[Records drawn from a dataset]
^^^^^^^^

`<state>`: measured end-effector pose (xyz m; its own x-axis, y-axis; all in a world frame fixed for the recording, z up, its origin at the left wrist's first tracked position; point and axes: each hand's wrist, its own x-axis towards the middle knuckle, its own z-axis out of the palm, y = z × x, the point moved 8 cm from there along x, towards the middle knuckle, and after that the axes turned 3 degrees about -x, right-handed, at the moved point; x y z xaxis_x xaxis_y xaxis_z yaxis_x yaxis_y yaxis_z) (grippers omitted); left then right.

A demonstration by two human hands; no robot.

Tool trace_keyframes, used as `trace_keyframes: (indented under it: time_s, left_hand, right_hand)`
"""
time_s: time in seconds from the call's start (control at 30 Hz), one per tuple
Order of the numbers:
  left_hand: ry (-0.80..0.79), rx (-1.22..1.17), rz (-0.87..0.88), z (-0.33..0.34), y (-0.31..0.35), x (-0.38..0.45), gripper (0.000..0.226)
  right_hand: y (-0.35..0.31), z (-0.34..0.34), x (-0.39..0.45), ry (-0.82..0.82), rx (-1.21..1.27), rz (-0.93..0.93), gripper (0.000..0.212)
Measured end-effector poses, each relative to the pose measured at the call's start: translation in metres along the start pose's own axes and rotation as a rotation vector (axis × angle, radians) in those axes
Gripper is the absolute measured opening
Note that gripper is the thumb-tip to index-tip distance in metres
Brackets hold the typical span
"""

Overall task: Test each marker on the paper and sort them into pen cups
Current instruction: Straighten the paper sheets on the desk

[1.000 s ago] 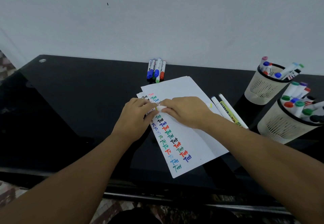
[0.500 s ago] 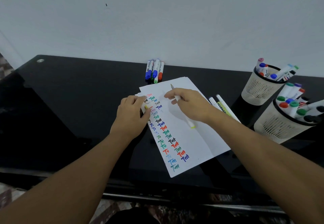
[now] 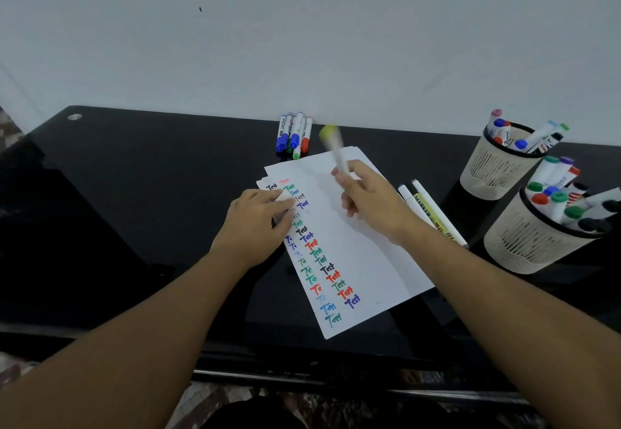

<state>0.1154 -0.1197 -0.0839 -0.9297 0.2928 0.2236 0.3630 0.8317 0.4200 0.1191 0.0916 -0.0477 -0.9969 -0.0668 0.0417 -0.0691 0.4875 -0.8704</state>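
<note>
White paper sheets [image 3: 363, 260] lie on the black table, with rows of coloured "Test" words down their left side. My right hand [image 3: 373, 203] grips a white marker [image 3: 334, 146] whose yellow end points up and away, blurred by motion. My left hand [image 3: 258, 223] rests on the paper's left edge and pinches a small white cap [image 3: 281, 196]. Two cream pen cups stand at the right: the far cup [image 3: 487, 173] and the near cup [image 3: 524, 243], both with several markers in them.
Several capped markers [image 3: 294, 134] (blue, green, red) lie together by the wall behind the paper. Two white markers [image 3: 433, 213] lie on the table just right of the paper. The glossy black table [image 3: 134, 193] ends at a front edge close to my body.
The marker was pulled out of its cap, which stayed in my left hand. My right hand has since swung the marker so its yellow end points up and away.
</note>
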Motion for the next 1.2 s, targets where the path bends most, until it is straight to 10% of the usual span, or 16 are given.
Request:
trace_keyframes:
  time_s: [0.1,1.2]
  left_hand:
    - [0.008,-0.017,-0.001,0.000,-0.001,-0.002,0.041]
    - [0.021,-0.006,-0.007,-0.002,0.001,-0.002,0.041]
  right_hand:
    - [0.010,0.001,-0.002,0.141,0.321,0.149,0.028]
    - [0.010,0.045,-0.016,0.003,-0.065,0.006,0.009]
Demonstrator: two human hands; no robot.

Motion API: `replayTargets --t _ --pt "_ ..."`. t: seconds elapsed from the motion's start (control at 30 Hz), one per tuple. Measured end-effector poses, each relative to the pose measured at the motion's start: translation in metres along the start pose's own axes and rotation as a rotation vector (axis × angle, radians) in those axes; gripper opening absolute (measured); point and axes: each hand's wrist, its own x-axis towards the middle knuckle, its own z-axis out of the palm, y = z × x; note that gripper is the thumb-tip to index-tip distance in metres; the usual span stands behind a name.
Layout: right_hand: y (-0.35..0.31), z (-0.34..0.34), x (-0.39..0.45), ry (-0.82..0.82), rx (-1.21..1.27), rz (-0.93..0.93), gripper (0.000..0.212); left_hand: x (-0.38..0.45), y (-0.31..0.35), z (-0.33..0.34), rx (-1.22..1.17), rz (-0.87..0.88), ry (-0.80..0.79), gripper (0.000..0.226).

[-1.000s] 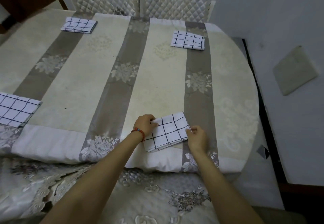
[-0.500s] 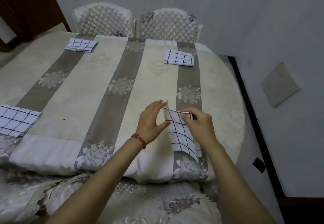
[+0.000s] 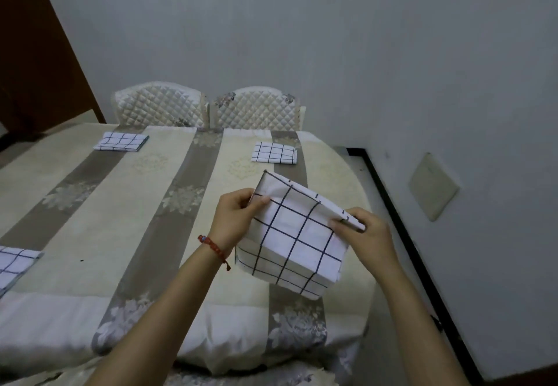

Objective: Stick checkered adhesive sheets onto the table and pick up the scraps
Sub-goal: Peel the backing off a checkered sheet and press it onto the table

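Observation:
I hold a folded white checkered sheet (image 3: 297, 234) with black grid lines in the air above the table's near right part. My left hand (image 3: 235, 216), with a red bead bracelet at the wrist, pinches its upper left edge. My right hand (image 3: 367, 236) pinches its upper right corner. The sheet hangs tilted, with its layers parting at the top. Three more folded checkered sheets lie flat on the table (image 3: 90, 234): one at the far left (image 3: 120, 141), one at the far right (image 3: 274, 152), one at the near left edge (image 3: 13, 263).
The table carries a cream cloth with grey floral stripes. Two quilted chair backs (image 3: 208, 108) stand at the far side against a grey wall. A dark baseboard (image 3: 401, 234) runs along the right, close to the rounded table edge. A brown door (image 3: 39, 53) is at the left.
The sheet lay flat on the table a second ago; both hands lifted it and turned it up, and now it is opening between them. The camera tilted upward.

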Motion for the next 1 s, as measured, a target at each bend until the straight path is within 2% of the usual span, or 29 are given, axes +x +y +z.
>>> replayTargets --t 0.1,0.2,0.3,0.4,0.5,0.57,0.63,0.73,0.87,0.9,1.0 --pt "-0.005 -0.007 0.0 0.058 0.146 0.012 0.016 -0.003 0.001 0.001 -0.07 -0.056 0.049 0.03" --pt "-0.014 -0.007 0.0 0.118 0.258 -0.019 0.02 -0.009 0.003 0.004 -0.09 -0.075 0.06 0.037" --pt "-0.02 -0.005 -0.002 0.187 0.336 -0.078 0.038 -0.014 0.001 0.005 -0.122 -0.087 0.045 0.032" --pt "-0.023 -0.006 -0.004 0.257 0.261 -0.196 0.034 -0.018 0.001 0.005 -0.169 -0.09 0.063 0.035" --pt "-0.023 -0.006 -0.002 0.244 0.174 -0.242 0.027 -0.022 0.002 0.004 -0.193 -0.115 0.098 0.034" --pt "-0.024 -0.005 0.0 0.246 0.111 -0.277 0.026 -0.026 0.004 0.004 -0.161 -0.1 0.134 0.024" --pt "-0.029 -0.004 0.001 0.25 0.024 -0.336 0.024 -0.029 0.009 0.005 -0.081 -0.068 0.178 0.003" --pt "-0.041 -0.006 0.005 0.159 -0.062 -0.415 0.013 -0.027 0.016 0.008 0.217 0.104 0.202 0.053" --pt "-0.06 -0.005 0.01 0.008 -0.209 -0.507 0.004 -0.024 0.047 0.024 0.411 0.43 0.01 0.057" --pt "-0.064 -0.004 0.011 -0.007 -0.225 -0.53 0.003 -0.023 0.055 0.029 0.417 0.461 -0.042 0.053" --pt "-0.078 -0.006 0.009 -0.065 -0.148 -0.542 0.003 -0.018 0.07 0.036 0.351 0.41 -0.149 0.023"
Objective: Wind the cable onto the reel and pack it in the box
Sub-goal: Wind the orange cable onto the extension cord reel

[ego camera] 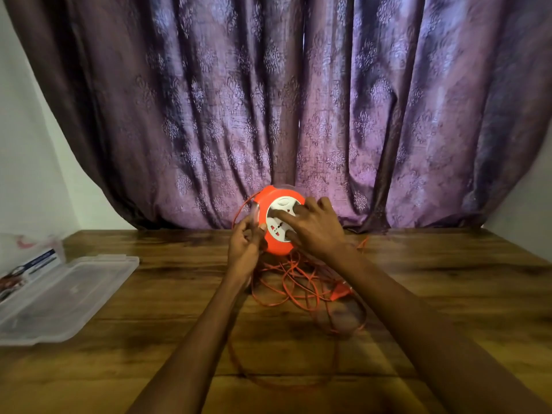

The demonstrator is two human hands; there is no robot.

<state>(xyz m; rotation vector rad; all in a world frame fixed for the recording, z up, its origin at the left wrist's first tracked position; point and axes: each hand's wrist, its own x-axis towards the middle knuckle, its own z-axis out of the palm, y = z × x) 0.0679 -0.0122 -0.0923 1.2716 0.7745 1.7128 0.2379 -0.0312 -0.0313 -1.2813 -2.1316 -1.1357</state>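
One orange cable reel (pixel 270 222) held up on edge above the wooden counter (pixel 448 279), its white socket face (pixel 280 219) turned toward the camera. Right hand (pixel 313 228) spread over that face, fingers (pixel 282 216) splayed and pressed flat on the white plate, thumb low on the rim. Left hand (pixel 245 245) at the reel's left edge, fingers curled in a pinch; what they pinch is blurred, cannot tell for certain. One orange cable (pixel 286 282), mostly unwound, lies in loose tangled loops on the counter just below and toward the camera from both hands; a single thin loop arcs past the left fingers. One clear plastic box (pixel 59 297), open, well to the left of the left hand. One purple patterned curtain (pixel 298 100) hangs behind the reel.
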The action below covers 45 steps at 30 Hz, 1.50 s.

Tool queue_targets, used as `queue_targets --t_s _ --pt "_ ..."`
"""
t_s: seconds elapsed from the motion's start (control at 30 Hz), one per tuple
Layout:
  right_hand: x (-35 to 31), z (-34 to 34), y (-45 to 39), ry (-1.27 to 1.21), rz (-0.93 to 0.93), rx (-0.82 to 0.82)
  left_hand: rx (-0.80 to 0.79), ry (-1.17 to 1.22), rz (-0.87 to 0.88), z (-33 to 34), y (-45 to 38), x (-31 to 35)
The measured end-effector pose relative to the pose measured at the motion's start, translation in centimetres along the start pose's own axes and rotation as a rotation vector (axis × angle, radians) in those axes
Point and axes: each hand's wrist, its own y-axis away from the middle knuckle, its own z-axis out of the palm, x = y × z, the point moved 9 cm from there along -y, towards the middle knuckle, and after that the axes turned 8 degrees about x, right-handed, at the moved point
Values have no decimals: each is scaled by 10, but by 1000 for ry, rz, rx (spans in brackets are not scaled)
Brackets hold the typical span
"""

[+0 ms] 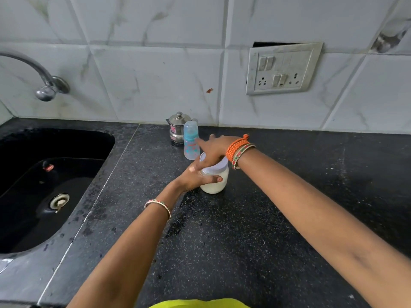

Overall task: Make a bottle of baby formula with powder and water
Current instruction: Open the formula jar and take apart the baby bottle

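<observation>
A clear jar of white formula powder with a white lid stands on the black counter. My left hand grips the jar's side, thumb across its front. My right hand lies on top of the lid, fingers curled over its far edge. Just behind the jar stands a capped baby bottle, clear with a teal collar, upright and apart from both hands. A small lidded steel pot sits behind the bottle against the wall.
A black sink is sunk into the counter at the left, with a steel tap above it. A switch and socket plate hangs on the tiled wall.
</observation>
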Motion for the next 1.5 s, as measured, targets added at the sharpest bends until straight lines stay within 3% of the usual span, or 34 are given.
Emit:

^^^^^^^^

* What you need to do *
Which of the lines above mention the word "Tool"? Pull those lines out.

* Solved problem *
Tool trace_keyframes, used as `trace_keyframes: (indented under it: time_s, left_hand, right_hand)`
Tool queue_targets, used as `queue_targets --t_s _ --pt "_ ..."`

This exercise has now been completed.